**What the task asks:**
Check each line of the material. Copy those containing "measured".

**Information supplied:**
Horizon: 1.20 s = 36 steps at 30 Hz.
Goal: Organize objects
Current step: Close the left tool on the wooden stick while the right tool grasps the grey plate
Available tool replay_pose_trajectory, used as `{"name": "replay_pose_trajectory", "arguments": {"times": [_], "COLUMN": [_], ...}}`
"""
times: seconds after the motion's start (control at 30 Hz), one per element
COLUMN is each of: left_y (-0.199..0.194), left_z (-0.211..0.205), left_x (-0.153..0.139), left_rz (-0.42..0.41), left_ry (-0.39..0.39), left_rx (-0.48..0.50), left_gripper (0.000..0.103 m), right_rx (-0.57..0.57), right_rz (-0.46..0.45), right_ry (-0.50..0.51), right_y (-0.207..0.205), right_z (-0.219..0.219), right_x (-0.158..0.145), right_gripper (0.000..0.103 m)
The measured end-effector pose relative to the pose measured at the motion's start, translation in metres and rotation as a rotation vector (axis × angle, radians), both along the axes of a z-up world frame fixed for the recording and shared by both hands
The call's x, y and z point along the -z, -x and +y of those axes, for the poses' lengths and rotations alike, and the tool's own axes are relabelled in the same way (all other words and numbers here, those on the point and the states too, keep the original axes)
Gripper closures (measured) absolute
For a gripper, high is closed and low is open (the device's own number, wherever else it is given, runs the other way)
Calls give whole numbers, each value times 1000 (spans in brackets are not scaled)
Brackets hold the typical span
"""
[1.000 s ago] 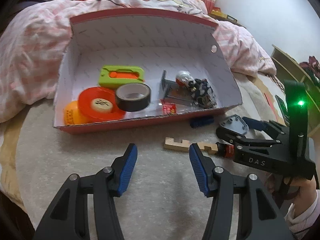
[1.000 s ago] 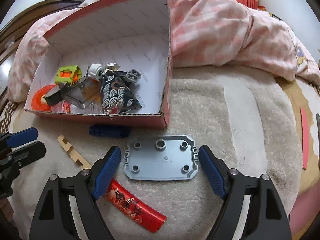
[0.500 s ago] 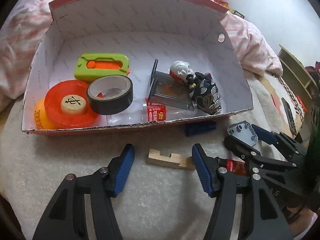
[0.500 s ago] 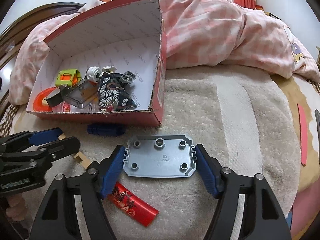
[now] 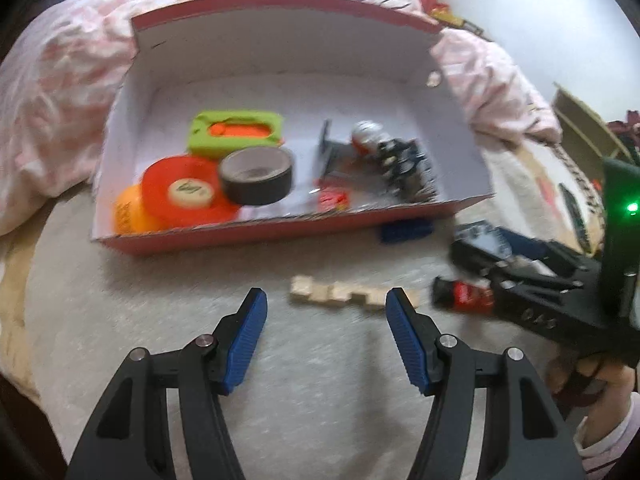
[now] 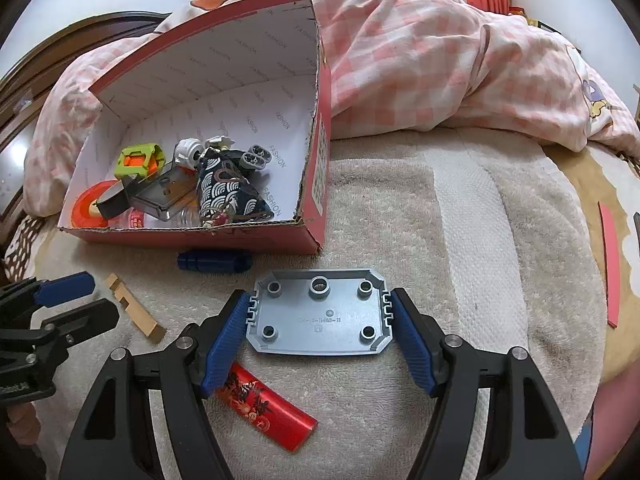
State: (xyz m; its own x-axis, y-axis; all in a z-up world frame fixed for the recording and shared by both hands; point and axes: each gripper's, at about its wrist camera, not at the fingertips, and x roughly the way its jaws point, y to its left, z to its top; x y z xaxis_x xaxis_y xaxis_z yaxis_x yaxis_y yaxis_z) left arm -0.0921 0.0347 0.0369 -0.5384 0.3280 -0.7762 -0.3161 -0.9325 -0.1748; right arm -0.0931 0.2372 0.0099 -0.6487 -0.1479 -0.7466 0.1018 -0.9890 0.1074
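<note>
The right gripper [image 6: 320, 320], pads clamping the grey plate [image 6: 320, 314], should lift level toward the box [image 6: 316, 184]; the left gripper [image 5: 324, 332] gapes empty.

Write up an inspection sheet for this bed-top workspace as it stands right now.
Surface: beige towel spread on a bed.
Job's things: open red cardboard box holding orange discs, black tape roll, green case; grey studded plastic plate, notched wooden piece, dark blue cylinder, red printed lighter on the towel.
Clutter: nothing seen.
Grippers: right gripper pads pressed on the plate's ends; left gripper open, empty, jaws just opening.
Cables: nothing seen.
Surroundings: pink checked quilt, curtains.
</note>
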Motion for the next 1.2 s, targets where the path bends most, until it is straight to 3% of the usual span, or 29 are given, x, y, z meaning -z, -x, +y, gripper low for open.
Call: {"name": "replay_pose_trajectory", "arguments": {"times": [0.13,0.67,1.2], "left_y": [7,9,-4], "left_z": [11,33,13], "left_x": [9,22,6], "left_rz": [-28,41,94], "left_ry": [-12,180,113], "left_rx": [74,189,131], "left_gripper": [25,24,26], "right_rx": [0,0,8], "right_rz": [1,-1,20], "right_ry": [12,2,17], "right_y": [-2,-3,-5], "right_z": [7,5,-2], "right_x": [-1,2,-1], "right_gripper": [31,31,31]}}
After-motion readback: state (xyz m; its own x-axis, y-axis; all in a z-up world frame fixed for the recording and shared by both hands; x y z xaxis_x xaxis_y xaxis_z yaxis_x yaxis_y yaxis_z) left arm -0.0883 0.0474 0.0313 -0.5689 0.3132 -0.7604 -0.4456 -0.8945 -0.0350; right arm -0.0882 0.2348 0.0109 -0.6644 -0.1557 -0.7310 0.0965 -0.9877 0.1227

**Solution:**
The measured end-effector pose relative to the pose measured at the motion's start, translation in metres and rotation as a rotation vector (axis × angle, radians), both along the axes of a z-up world frame fixed for the recording and shared by both hands
Gripper closures (measured) absolute

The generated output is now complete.